RECORDED INFORMATION below:

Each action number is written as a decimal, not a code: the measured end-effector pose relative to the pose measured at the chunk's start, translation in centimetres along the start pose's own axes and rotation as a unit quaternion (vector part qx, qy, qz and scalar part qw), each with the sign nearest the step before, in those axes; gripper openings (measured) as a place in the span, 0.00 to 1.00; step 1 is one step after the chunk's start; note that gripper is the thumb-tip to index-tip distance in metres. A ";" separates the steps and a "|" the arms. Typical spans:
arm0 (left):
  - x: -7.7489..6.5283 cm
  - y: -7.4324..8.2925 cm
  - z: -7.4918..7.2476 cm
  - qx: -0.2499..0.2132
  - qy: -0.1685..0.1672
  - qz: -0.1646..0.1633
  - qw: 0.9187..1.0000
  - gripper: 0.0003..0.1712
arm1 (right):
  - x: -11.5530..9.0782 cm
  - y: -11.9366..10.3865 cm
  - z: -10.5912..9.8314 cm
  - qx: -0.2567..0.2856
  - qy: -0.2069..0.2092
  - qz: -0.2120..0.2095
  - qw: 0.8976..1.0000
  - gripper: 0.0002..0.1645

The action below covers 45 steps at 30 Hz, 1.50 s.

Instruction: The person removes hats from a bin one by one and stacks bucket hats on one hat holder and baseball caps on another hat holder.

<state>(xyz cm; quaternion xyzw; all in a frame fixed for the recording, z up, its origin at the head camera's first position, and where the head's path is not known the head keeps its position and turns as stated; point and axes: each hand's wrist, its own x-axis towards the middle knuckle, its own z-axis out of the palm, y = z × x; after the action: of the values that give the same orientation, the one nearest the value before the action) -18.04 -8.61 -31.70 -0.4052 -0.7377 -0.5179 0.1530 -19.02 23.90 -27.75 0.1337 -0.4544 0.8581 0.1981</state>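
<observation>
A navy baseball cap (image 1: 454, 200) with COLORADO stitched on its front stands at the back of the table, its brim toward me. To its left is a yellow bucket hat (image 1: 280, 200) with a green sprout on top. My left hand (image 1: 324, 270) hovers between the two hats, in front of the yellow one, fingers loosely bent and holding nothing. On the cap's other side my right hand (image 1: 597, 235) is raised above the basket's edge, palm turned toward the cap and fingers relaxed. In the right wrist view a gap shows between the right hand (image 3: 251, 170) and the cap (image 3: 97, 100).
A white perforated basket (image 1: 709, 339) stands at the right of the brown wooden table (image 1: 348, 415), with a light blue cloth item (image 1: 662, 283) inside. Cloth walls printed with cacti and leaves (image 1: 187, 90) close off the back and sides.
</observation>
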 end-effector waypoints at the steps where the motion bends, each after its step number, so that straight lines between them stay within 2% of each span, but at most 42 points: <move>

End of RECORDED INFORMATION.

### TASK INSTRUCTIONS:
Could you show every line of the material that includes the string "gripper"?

### THE COMPLETED TASK:
Each action number is written as a decimal, not a code: the measured end-effector pose relative to the pose measured at the chunk's start, translation in centimetres along the start pose's own axes and rotation as a unit quaternion (vector part qx, qy, qz and scalar part qw), each with the sign nearest the step before, in those axes; gripper openings (measured) as a place in the span, 0.00 to 1.00; step 1 is one step after the chunk's start; note that gripper is the thumb-tip to index-tip distance in metres. A ";" separates the steps and a "|" the arms. Typical spans:
  - gripper: 0.0003..0.1712
  - gripper: 0.0002..0.1645

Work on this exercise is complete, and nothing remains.